* **TO DO**
Your task is to copy the lines of the data below from the line holding "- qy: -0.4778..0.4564" through the line holding "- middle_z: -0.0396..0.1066", inclusive, exactly and with nothing added.
# # #
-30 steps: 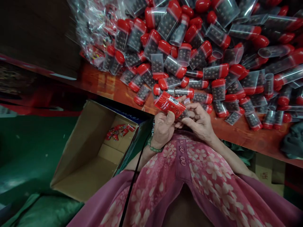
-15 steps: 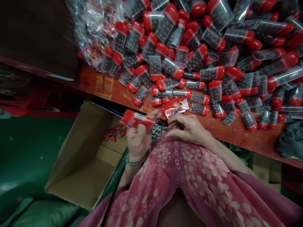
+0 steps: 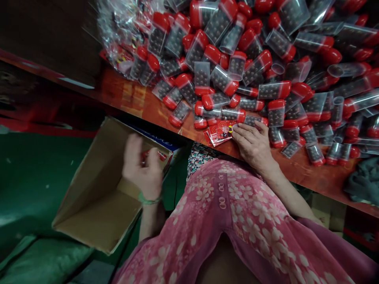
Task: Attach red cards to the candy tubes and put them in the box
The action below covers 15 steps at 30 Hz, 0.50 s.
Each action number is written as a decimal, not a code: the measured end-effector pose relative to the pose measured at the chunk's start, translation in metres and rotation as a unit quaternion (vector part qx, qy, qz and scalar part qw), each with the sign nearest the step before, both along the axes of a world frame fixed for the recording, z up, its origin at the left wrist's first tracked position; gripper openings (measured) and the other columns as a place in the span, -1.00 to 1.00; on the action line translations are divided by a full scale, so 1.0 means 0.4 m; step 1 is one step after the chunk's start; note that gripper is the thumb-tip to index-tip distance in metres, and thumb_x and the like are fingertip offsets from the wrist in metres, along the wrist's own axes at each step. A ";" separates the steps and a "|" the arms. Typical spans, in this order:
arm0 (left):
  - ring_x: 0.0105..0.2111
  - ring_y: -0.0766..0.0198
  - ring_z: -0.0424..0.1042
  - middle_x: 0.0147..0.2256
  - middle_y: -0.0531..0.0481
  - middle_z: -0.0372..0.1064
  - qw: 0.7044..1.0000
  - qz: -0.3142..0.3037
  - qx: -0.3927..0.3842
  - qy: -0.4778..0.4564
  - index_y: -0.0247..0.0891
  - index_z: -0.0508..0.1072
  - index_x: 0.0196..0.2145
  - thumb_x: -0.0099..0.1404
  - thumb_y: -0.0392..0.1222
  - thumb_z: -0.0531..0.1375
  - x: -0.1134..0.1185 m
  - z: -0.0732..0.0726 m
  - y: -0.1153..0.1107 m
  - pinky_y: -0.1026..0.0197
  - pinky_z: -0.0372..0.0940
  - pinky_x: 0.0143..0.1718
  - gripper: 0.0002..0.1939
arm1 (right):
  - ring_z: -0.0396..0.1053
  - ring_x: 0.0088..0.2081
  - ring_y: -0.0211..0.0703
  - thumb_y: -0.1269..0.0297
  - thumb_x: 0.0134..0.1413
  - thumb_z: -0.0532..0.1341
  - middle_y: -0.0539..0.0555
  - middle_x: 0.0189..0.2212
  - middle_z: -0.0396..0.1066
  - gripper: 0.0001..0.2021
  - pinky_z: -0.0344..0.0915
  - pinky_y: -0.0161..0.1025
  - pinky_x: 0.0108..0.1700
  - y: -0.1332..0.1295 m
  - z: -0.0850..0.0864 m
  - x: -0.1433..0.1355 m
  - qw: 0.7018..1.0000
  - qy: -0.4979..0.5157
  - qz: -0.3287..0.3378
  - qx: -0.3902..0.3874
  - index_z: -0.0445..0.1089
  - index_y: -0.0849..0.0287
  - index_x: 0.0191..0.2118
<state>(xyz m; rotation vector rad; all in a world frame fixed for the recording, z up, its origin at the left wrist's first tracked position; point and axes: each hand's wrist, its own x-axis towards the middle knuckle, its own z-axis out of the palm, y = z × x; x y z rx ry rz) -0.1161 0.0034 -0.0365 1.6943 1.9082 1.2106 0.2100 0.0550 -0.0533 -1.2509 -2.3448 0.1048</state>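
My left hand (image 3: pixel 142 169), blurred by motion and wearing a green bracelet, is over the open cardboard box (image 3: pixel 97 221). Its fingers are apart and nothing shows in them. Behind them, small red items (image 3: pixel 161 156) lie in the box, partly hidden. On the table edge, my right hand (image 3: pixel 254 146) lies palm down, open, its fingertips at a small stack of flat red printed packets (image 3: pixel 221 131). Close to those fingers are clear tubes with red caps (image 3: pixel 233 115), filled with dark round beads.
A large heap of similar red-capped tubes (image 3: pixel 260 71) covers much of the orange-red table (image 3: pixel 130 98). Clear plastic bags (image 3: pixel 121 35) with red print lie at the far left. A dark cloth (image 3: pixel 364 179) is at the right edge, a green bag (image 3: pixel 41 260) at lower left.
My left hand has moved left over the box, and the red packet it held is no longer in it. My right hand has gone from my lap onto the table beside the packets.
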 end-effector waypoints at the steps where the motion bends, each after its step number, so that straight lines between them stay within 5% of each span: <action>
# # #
* **WORKED SOLUTION**
  - qy: -0.4778..0.4564
  - index_y: -0.0247..0.0891
  - index_z: -0.0508..0.1072
  - index_x: 0.0196..0.2145
  - thumb_x: -0.0099..0.1404
  - thumb_y: -0.0392..0.1222
  - thumb_z: -0.0531..0.1375
  - x: -0.1134..0.1185 m
  - z: -0.0732..0.0726 m
  - y: -0.1153..0.1107 m
  - pinky_y: -0.1026..0.0197
  - pinky_z: -0.0372..0.0940
  - pinky_x: 0.0143..0.1718
  - gripper: 0.0002..0.1939
arm1 (right):
  - ring_z: -0.0396..0.1053
  - ring_x: 0.0088..0.2081
  - ring_y: -0.0211..0.0703
  - thumb_y: -0.1269..0.0297
  - thumb_x: 0.0134..0.1413
  - thumb_z: -0.0532..0.1341
  - middle_y: -0.0539..0.0555
  - middle_x: 0.0189..0.2212
  - middle_z: -0.0396..0.1066

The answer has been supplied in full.